▶ REQUIRED ACTION
Copy out again, unchanged, the listing below from the line that has "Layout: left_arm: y" through the line that has "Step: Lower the".

▶ SOURCE MATERIAL
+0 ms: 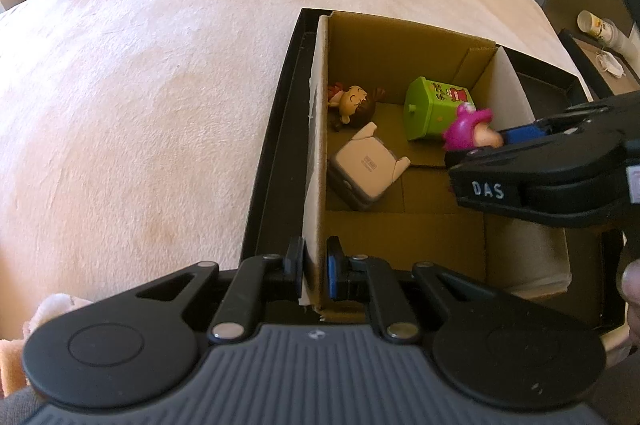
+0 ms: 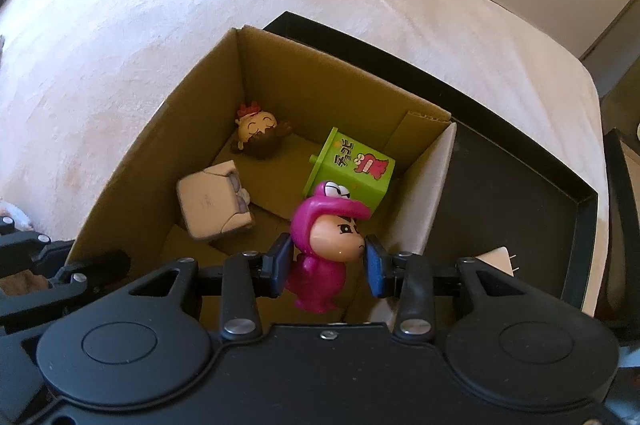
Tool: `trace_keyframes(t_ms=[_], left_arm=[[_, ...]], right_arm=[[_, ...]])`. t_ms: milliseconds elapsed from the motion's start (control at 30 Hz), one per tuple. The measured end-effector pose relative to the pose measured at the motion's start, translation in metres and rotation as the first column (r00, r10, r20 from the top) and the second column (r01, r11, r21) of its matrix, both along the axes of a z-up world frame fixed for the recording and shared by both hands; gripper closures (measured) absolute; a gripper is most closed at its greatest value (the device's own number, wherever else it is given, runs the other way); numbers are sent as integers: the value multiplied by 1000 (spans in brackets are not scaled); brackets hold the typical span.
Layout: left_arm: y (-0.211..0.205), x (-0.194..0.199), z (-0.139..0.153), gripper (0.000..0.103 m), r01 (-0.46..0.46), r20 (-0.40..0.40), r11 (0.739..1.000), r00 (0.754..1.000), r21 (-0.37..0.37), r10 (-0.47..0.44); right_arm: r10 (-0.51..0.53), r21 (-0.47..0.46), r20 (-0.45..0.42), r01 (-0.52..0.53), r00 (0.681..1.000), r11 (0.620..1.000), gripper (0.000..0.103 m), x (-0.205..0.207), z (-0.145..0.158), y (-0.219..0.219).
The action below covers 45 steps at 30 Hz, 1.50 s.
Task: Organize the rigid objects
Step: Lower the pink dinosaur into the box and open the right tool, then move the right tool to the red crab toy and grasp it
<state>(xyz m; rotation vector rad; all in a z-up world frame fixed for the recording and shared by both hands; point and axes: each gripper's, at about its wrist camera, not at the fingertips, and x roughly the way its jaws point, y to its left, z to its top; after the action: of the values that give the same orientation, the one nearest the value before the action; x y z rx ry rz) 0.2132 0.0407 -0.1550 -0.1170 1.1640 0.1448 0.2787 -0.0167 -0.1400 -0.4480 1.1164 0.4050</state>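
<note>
An open cardboard box (image 1: 318, 145) (image 2: 132, 177) stands in a black tray (image 1: 276, 145) (image 2: 520, 193) on the bed. Inside lie a brown-haired doll (image 1: 354, 103) (image 2: 260, 133), a green toy bin (image 1: 434, 107) (image 2: 352, 165) and a beige boxy gadget (image 1: 366, 167) (image 2: 212, 205). My left gripper (image 1: 316, 271) is shut on the box's near left wall. My right gripper (image 2: 328, 261) (image 1: 494, 145) is shut on a pink-suited figurine (image 2: 324, 237) (image 1: 470, 127) and holds it over the box's right side.
The pink blanket (image 1: 140, 105) covers the bed left of and behind the tray. A white plug-like piece (image 2: 498, 259) lies in the tray right of the box. A paper cup (image 1: 592, 23) stands on a side surface at right. Shoes and boxes lie on the far floor.
</note>
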Motion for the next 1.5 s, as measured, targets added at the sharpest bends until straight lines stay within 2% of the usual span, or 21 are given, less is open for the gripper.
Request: trace_keyframes(t_ms=[233,433,500,767,1100,1500], left_arm=[[-2,0,0,92,7,-1,1000,1000,12,-7],[-4,0,2,93,14,-2,999,1000,29,-14],[-5,0,3,93,17,2,999,1000,34,-17],[-7,-1,3,93,16,3,998,1000,61,-16],[-11,-3,5,92,19,12,996,1000,82,-20],[-13,-4,5,92,22,14,995,1000,101,-24]], right_arm=[[-6,40,32,5,999,999,61,-6,14,-9],[-5,112,34,1,999,994,60,-12,32,-24],[-8,133,45,2,999,991,55,-14,39,-29],[-36,161,81,22,996,987,53,-18,55,-59],[-89,201,77,72,993,977,53,-20,59,-97],[-161,247,41,146,986,958,46,-14,49,-140]])
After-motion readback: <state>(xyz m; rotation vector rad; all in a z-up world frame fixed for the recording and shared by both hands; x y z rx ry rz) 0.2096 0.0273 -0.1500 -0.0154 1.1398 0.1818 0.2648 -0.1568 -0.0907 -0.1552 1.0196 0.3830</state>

▶ EXERCISE RESPONSE
Layout: left_arm: y (-0.211..0.205), x (-0.194..0.199), z (-0.139..0.153), gripper (0.000..0.103 m), r01 (-0.46..0.46), r20 (-0.40..0.40), r11 (0.739..1.000), r00 (0.754..1.000), r21 (-0.37..0.37), r10 (-0.47..0.44); right_arm: r10 (-0.51..0.53), r21 (-0.47..0.46), r20 (-0.45..0.42), r01 (-0.52..0.53), r00 (0.681..1.000), r11 (0.620..1.000), gripper (0.000..0.103 m), x (-0.205..0.207), z (-0.145..0.158), y (-0.219..0.219).
The action below covers 45 steps at 30 Hz, 1.50 s.
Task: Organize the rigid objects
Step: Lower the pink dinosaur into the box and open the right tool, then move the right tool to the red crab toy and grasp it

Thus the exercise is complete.